In the present study, the crude prevalence of dementia was 8.5% at baseline, which was lower than previously reported [2]. The main focus of this study was to elucidate the risk factors for dementia while incorporating the brain MRI data and genomic data, rather than to estimate the prevalence of dementia. Thus, the baseline survey in the present study was mainly conducted among participants who visited the research facilities (e.g., the health centers, clinics, or hospitals) to obtain detailed baseline information including brain MRI data and blood samplings. Hence, the prevalence of dementia at the baseline in the overall participants from 8 sites is likely to be underestimated. Meanwhile, the sensitivity analysis revealed that the crude prevalence was 16.4% among participants from three sites with a high participation rate, where additional surveys by home visit or visits to nursing homes or other facilities were conducted in addition to the survey in the research facilities. This value was comparable to those in the previous reports [2].

In the present study, subjects with depressive symptom were screened by using the GDS score, and subjects with depression were diagnosed according to the criteria of the DSM-IV. Consequently, the percentages of subjects with depressive symptoms and depression were 16.1% and 1.2%, respectively.
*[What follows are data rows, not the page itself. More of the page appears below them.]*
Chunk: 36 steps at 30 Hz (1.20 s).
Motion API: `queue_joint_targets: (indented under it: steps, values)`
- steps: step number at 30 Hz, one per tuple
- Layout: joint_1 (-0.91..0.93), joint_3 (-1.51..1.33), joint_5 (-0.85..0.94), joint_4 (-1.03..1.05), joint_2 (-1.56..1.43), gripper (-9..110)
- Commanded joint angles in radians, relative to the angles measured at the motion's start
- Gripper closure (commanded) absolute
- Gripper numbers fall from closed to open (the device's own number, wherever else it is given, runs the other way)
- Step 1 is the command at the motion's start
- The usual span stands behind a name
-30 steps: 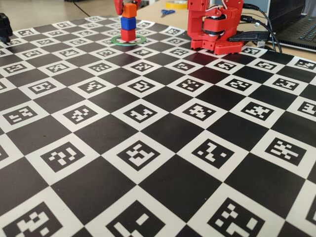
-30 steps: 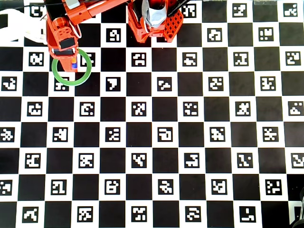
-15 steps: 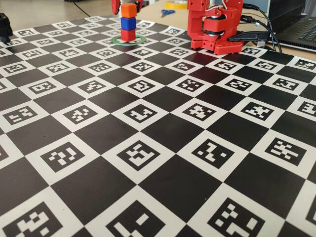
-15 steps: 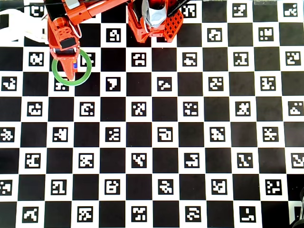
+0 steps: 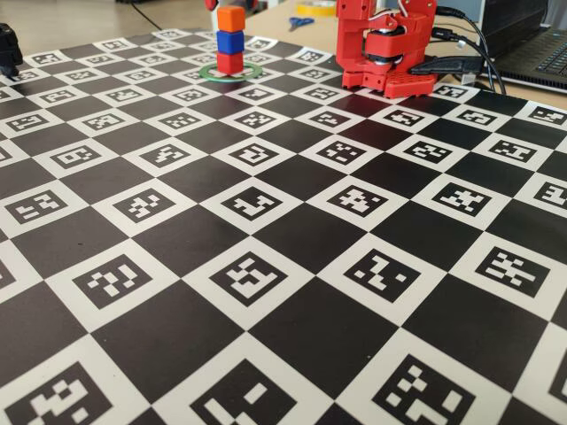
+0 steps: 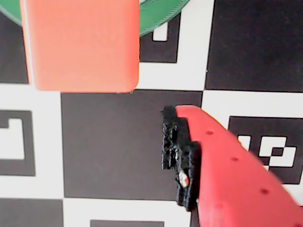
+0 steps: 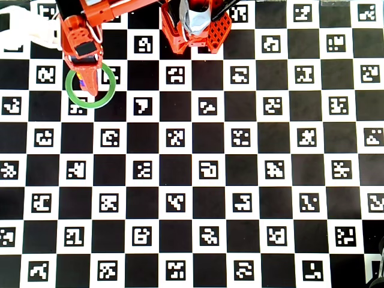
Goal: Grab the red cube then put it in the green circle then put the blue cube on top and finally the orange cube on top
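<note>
In the fixed view the red cube (image 5: 229,62) stands inside the green circle (image 5: 205,72). The blue cube (image 5: 230,42) sits on it and the orange cube (image 5: 231,19) on top, a straight stack of three. The wrist view looks down on the orange cube (image 6: 80,45), with an arc of the green circle (image 6: 161,19) behind it. My gripper (image 6: 97,161) is open and empty above the stack. Only one red finger with a black pad (image 6: 180,156) shows, clear of the cube. In the overhead view my arm covers the stack inside the green circle (image 7: 105,101).
The red arm base (image 5: 385,44) stands at the back right of the checkered marker board (image 5: 292,239). Behind it lie blue scissors (image 5: 299,21), black cables (image 5: 461,62) and a laptop (image 5: 532,40). A black object (image 5: 9,49) sits at the left edge.
My gripper has lifted straight up off the orange cube and almost left the top of the fixed view. The three-cube stack stays standing in the circle.
</note>
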<state>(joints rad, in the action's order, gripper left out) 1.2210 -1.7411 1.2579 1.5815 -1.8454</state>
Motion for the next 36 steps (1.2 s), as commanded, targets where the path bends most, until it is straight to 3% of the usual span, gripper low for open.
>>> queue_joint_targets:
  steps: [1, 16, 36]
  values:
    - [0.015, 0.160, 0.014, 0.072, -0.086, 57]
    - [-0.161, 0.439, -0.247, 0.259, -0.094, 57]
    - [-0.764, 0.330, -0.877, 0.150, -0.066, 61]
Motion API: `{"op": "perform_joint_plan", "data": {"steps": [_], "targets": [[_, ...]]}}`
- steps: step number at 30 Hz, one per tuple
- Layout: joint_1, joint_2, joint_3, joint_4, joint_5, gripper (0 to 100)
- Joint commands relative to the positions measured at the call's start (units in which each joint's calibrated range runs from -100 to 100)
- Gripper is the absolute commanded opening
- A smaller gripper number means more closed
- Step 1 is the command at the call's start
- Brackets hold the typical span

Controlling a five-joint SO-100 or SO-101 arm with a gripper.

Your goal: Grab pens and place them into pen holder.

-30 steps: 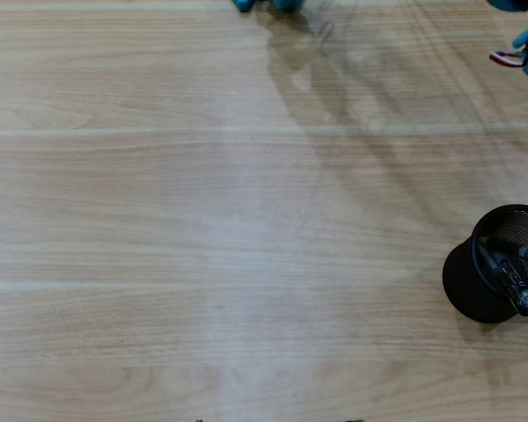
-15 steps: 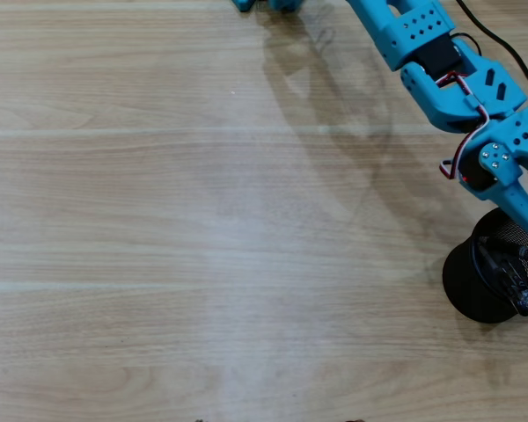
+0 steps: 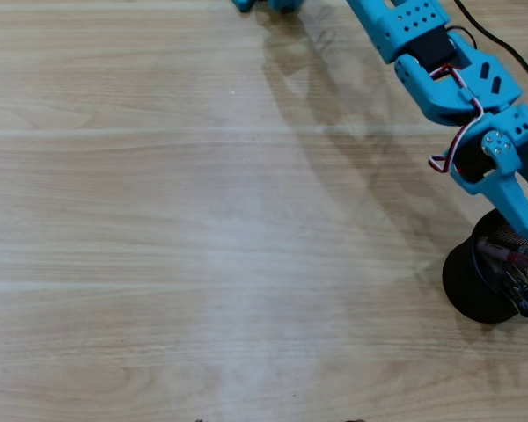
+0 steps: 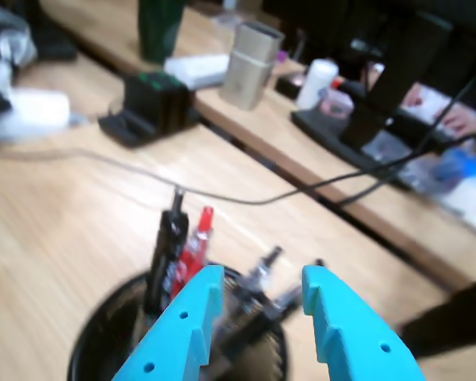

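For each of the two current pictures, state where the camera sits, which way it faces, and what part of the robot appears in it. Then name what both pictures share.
Overhead view: sits above the wooden table, looking straight down; the blue arm reaches in from the top toward the pen holder at the right edge.
Wrist view: rides behind the gripper, looking forward and slightly down; its two blue jaws stand apart, empty, above the holder.
Shared: the pen holder and the red pen inside it.

Wood table [image 3: 158,220]; beige can [image 4: 252,75] (blurred, maybe metal) nr black cable [image 4: 246,198].
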Motion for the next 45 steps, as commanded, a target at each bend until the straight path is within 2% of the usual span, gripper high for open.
{"op": "perform_joint_plan", "data": {"steps": [1, 4, 7, 17, 19, 24, 26, 45], "targets": [[-1.20, -22.31, 6.19, 23.16, 11.57, 13], [-0.39, -38.96, 22.03, 39.84, 20.09, 13], [2.99, -56.12, 43.85, 46.80, 24.74, 13], [12.27, -114.19, 114.47, 53.67, 24.95, 12], [11.46, -127.47, 117.82, 56.25, 25.00, 12], [12.03, -124.08, 111.57, 76.02, 25.16, 12], [12.03, -126.11, 112.48, 73.19, 25.26, 12], [12.03, -127.13, 112.75, 73.36, 24.79, 12]]}}
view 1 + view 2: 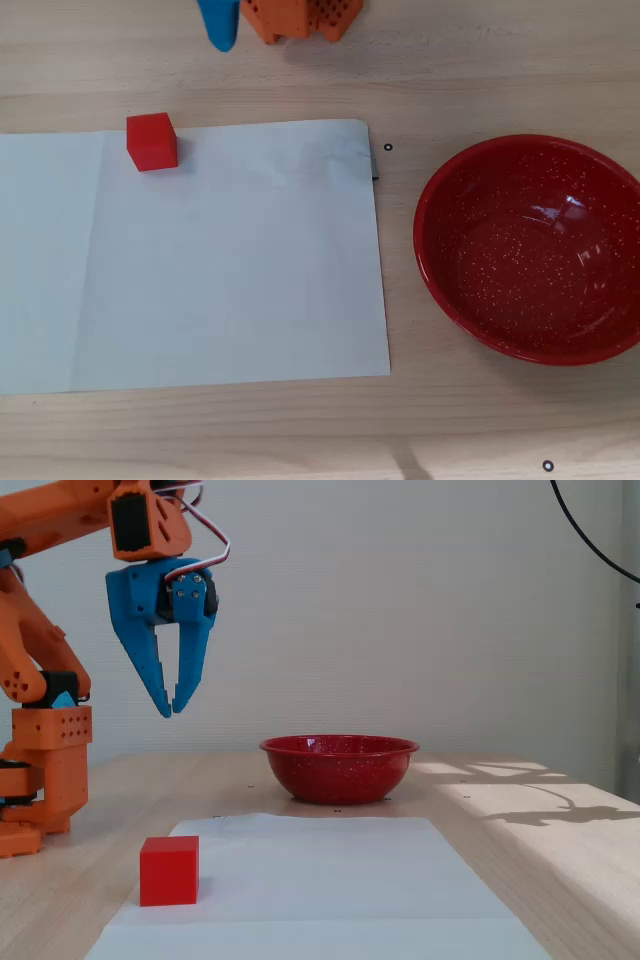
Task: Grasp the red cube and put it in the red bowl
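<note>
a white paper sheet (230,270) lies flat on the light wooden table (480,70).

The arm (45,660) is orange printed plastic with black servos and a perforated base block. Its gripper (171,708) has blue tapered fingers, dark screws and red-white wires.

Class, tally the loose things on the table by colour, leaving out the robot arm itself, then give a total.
Red: 2, the red cube and the red bowl
White: 1, the sheet of paper
Total: 3
</note>
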You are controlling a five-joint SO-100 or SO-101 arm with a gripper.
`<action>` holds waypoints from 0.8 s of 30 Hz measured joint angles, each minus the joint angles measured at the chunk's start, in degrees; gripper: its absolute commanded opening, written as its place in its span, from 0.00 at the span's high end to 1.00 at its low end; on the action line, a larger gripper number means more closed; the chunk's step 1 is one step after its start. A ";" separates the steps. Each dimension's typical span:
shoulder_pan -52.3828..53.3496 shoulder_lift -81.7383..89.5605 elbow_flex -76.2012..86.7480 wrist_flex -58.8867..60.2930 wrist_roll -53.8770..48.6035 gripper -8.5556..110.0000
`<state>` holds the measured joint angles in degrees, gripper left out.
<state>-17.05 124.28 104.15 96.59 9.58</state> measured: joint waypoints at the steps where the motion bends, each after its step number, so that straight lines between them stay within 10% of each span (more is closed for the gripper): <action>1: -1.05 -1.93 -1.93 0.97 0.79 0.92; 24: -19.25 -29.00 -20.74 5.45 26.81 0.73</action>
<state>-36.30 95.27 83.41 102.04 36.39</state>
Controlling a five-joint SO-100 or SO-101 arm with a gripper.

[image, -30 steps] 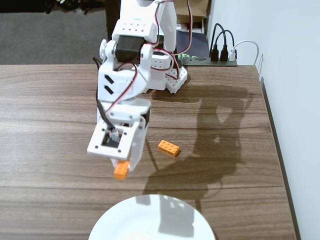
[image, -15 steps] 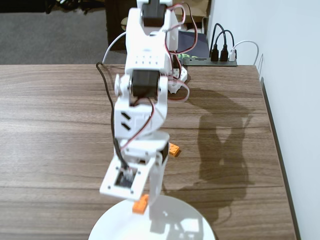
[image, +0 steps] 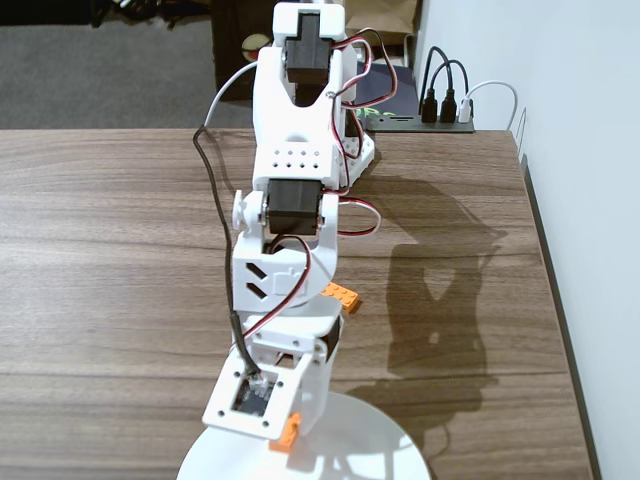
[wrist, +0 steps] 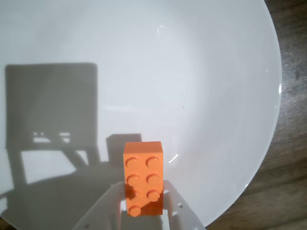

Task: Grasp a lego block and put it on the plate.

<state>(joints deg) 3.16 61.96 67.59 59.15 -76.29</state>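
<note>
A white robot arm reaches over a brown wood-grain worktop [image: 110, 250]. Its fingers [wrist: 144, 203] are closed on a small orange studded brick [wrist: 143, 176], held above a large, smooth, round white plate [wrist: 201, 76] near its rim. In the wrist view bare plate spreads toward twelve o'clock. In the fixed view a second orange brick [image: 342, 296] lies on the wood at twelve o'clock from the plate.

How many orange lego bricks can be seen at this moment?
2. One lego block is held in the gripper above the plate. The other brick lies on the table, partly hidden behind the arm. More could be hidden behind the arm.
</note>
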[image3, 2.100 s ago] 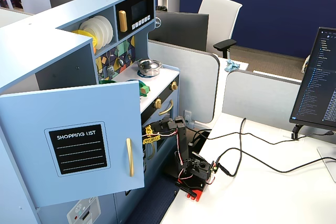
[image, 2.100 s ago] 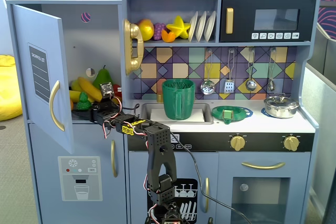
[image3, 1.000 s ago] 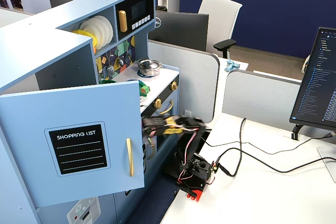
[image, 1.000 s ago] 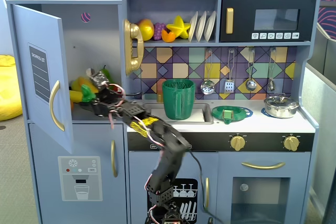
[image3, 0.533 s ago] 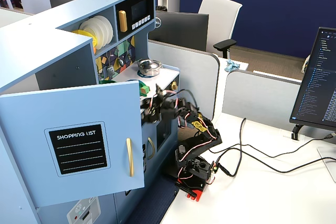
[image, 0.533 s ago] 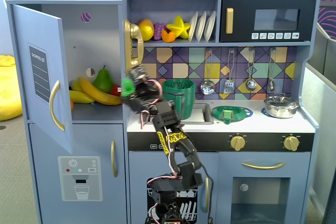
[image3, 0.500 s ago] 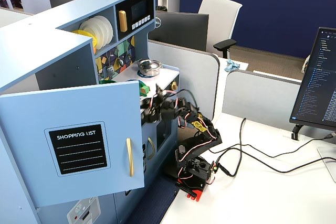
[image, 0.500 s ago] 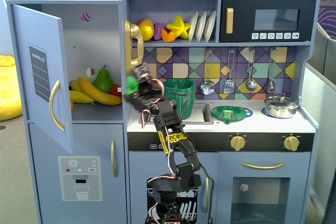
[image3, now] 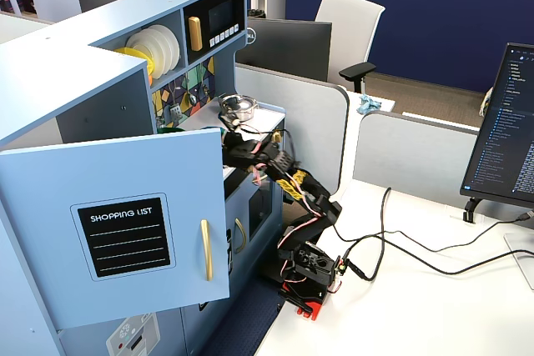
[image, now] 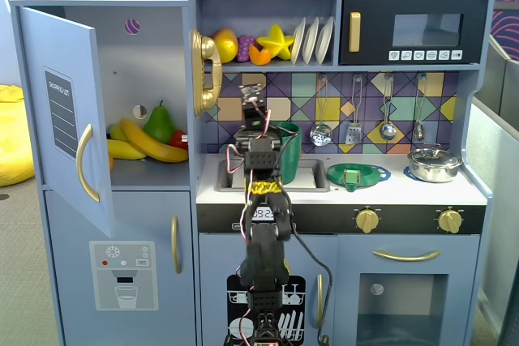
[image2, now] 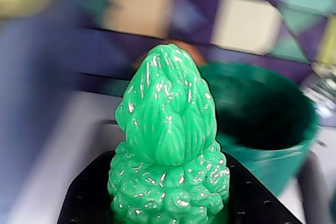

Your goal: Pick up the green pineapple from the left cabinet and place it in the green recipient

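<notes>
Gripper (image2: pixel 170 219) closed on green pineapple (image2: pixel 169 145), held over the sink area just beside green recipient (image2: pixel 262 129).

Wrist view: pineapple upright between the black jaws, crown up, body gripped low; the dark-green cup sits right behind it to the right, opening toward camera, inside looks empty as far as visible, blurry. In a fixed view the arm (image: pixel 263 200) reaches up in front of the sink (image: pixel 312 174), cup (image: pixel 289 142) standing at the sink, partly hidden by the arm. Left cabinet (image: pixel 154 62) door (image: pixel 61 111) swung open; the shelf inside holds bananas (image: pixel 150 142), a green pear (image: pixel 160 124) and a red piece behind. Green strainer dish (image: pixel 357 174) and silver pot (image: pixel 434 164) on the counter right of the sink. Top shelf holds toy fruit (image: pixel 251 44) and plates (image: pixel 312 40).
</notes>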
The previous epidemiological studies reported that the prevalence of subjects with depressive symptoms diagnosed by psychological tests (e.g., GDS score) was about 10–30% [30, 31] which was comparable to the prevalence in our present study. On the other hand, there have been few epidemiological studies addressing the prevalence of depression diagnosed according to the criteria of DSM-IV. Our findings will be valuable in this regard.

Conclusions

This study is expected to promote identification of the risk factors and the etiology for dementia and advance the development of predictive models and diagnostic markers for developing future dementia. The findings of this study will contribute to the establishment of preventive strategies according to the individual risk of dementia and improve the health, medical care, and welfare of the general Japanese population.